■ WHAT THE EXERCISE ASKS
Every line below that mentions the word "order" should be copied out.

______________________________

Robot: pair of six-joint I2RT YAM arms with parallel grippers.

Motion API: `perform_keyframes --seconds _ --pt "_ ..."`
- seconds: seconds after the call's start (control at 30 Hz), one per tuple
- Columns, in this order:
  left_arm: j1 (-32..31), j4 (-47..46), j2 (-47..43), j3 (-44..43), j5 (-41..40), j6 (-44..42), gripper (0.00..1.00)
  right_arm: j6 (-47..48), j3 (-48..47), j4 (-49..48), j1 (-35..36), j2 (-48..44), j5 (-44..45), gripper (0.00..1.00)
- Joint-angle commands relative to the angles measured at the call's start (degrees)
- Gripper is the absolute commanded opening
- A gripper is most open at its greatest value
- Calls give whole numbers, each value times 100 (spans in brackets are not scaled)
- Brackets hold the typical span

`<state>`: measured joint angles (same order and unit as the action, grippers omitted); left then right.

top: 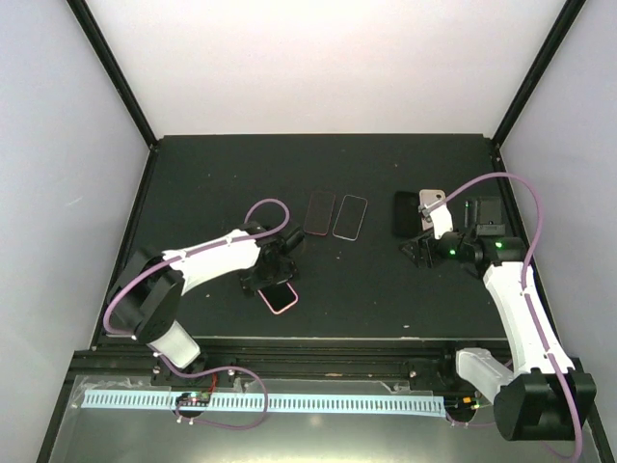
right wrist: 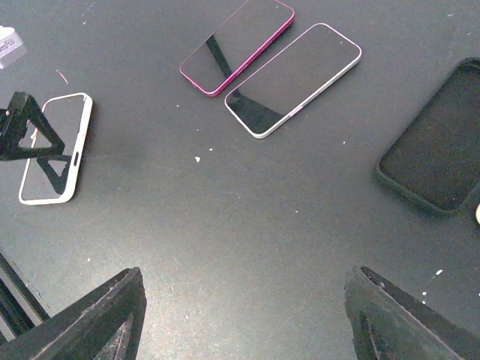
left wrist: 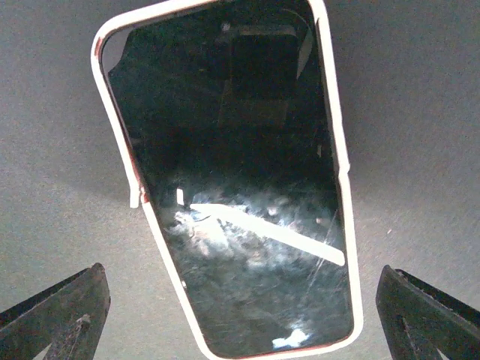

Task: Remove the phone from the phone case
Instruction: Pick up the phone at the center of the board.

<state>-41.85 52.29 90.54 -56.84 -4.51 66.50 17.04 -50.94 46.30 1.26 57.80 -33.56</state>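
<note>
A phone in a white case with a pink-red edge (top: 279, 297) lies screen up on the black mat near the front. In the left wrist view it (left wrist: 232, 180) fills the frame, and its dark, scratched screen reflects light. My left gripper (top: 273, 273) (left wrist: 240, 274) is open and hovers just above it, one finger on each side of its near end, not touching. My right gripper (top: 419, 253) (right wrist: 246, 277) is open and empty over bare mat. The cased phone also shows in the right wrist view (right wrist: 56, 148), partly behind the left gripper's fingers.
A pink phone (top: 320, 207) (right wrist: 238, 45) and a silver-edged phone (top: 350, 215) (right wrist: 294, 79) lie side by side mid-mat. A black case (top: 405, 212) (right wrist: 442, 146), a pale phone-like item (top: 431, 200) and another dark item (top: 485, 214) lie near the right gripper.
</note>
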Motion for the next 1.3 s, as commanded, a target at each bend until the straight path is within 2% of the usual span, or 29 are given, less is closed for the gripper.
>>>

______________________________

■ WRITTEN REPLY
- Columns, in this order:
`<state>`: measured joint angles (same order and unit as the action, grippers omitted); left then right.

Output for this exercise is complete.